**EXERCISE PROMPT:** When you repeat the material, keep each line exact and omit the pictures.

● ● ● ● ●

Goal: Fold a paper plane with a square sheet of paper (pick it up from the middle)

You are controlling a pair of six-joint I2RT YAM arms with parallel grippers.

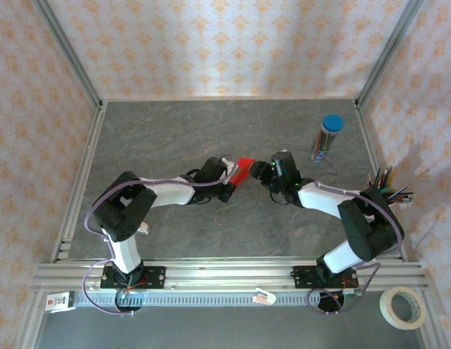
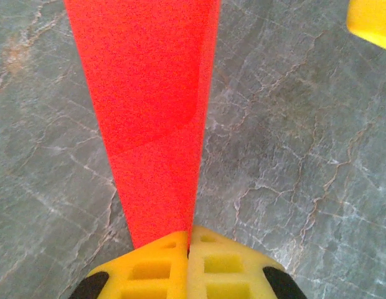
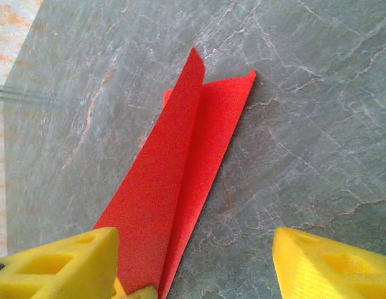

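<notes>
The red square sheet of paper is folded into a long, narrow, creased paper plane (image 1: 243, 170) near the middle of the grey table (image 1: 174, 131). My left gripper (image 2: 188, 242) is shut on the narrow end of the plane (image 2: 149, 112), which widens away from the yellow pads. In the right wrist view the plane (image 3: 174, 180) shows a raised centre fold and two flaps, held just above the table. My right gripper (image 3: 194, 243) is open around the plane's near part, with one finger (image 3: 68, 261) beside the paper and the other well clear to the right. It sits at the plane's right side (image 1: 260, 171).
A blue-capped tube of coloured pencils (image 1: 327, 138) stands at the back right. A holder of loose pencils (image 1: 386, 186) sits at the right edge. A roll of tape (image 1: 404, 307) lies beyond the front rail. Metal frame posts and patterned walls bound the table.
</notes>
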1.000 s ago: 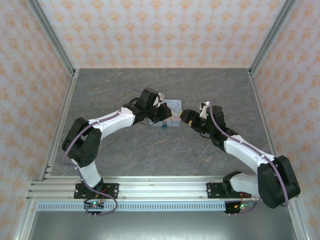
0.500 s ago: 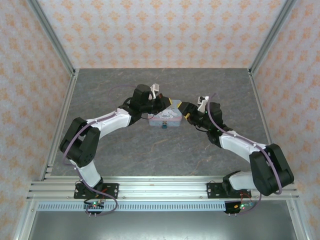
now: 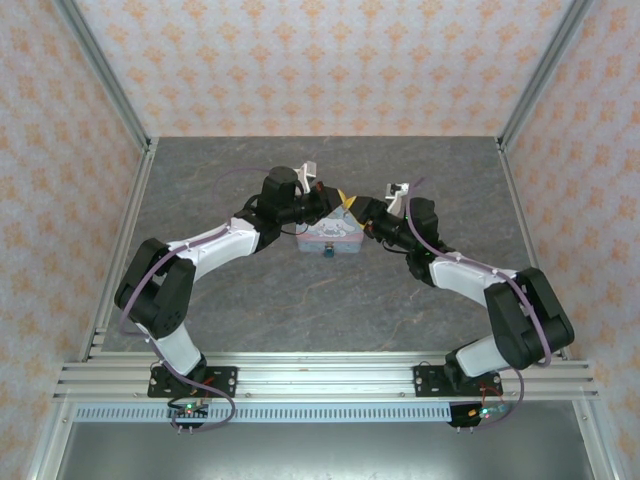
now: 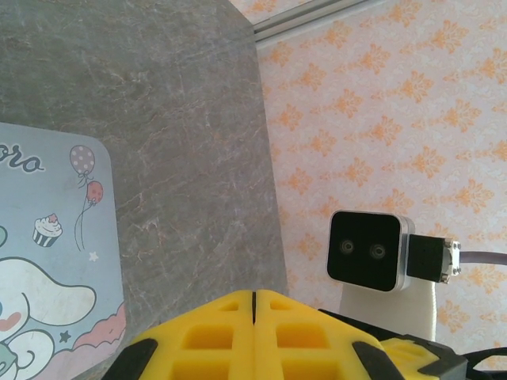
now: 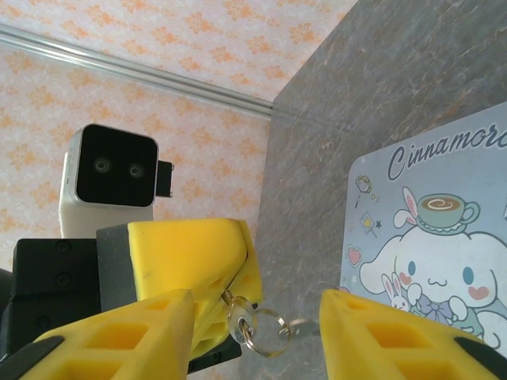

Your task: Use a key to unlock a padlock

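At the near edge of the cartoon-printed tin (image 3: pixel 336 230), touching it, the tiny dark blue-teal padlock (image 3: pixel 328 252) lies on the counter (image 3: pixel 250 300). It looks light, hard and likely to skid, so it is best pinned by its body. Beyond the tin, the left hand (image 4: pixel 255 324) pinches a small key (image 5: pixel 240 320) on a ring (image 5: pixel 269 332), and the right hand (image 5: pixel 255 310) gapes around that ring.

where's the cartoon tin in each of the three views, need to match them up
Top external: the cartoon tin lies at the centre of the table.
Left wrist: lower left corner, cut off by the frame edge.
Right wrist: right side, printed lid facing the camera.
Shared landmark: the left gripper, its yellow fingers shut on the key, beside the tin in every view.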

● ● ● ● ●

**WRITTEN ANSWER:**
Goal: Fold a paper plane with a square sheet of paper (pick it up from the middle)

You are controlling a pair of six-joint I2RT YAM arms with parallel grippers.


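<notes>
The red square sheet of paper is folded into a long, narrow, creased paper plane (image 1: 243, 170) near the middle of the grey table (image 1: 174, 131). My left gripper (image 2: 188, 242) is shut on the narrow end of the plane (image 2: 149, 112), which widens away from the yellow pads. In the right wrist view the plane (image 3: 174, 180) shows a raised centre fold and two flaps, held just above the table. My right gripper (image 3: 194, 243) is open around the plane's near part, with one finger (image 3: 68, 261) beside the paper and the other well clear to the right. It sits at the plane's right side (image 1: 260, 171).
A blue-capped tube of coloured pencils (image 1: 327, 138) stands at the back right. A holder of loose pencils (image 1: 386, 186) sits at the right edge. A roll of tape (image 1: 404, 307) lies beyond the front rail. Metal frame posts and patterned walls bound the table.
</notes>
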1.000 s ago: 
0.500 s ago: 
now: 
now: 
now: 

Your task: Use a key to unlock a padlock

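At the near edge of the cartoon-printed tin (image 3: pixel 336 230), touching it, the tiny dark blue-teal padlock (image 3: pixel 328 252) lies on the counter (image 3: pixel 250 300). It looks light, hard and likely to skid, so it is best pinned by its body. Beyond the tin, the left hand (image 4: pixel 255 324) pinches a small key (image 5: pixel 240 320) on a ring (image 5: pixel 269 332), and the right hand (image 5: pixel 255 310) gapes around that ring.

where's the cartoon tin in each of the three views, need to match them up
Top external: the cartoon tin lies at the centre of the table.
Left wrist: lower left corner, cut off by the frame edge.
Right wrist: right side, printed lid facing the camera.
Shared landmark: the left gripper, its yellow fingers shut on the key, beside the tin in every view.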

No other output belongs to this answer.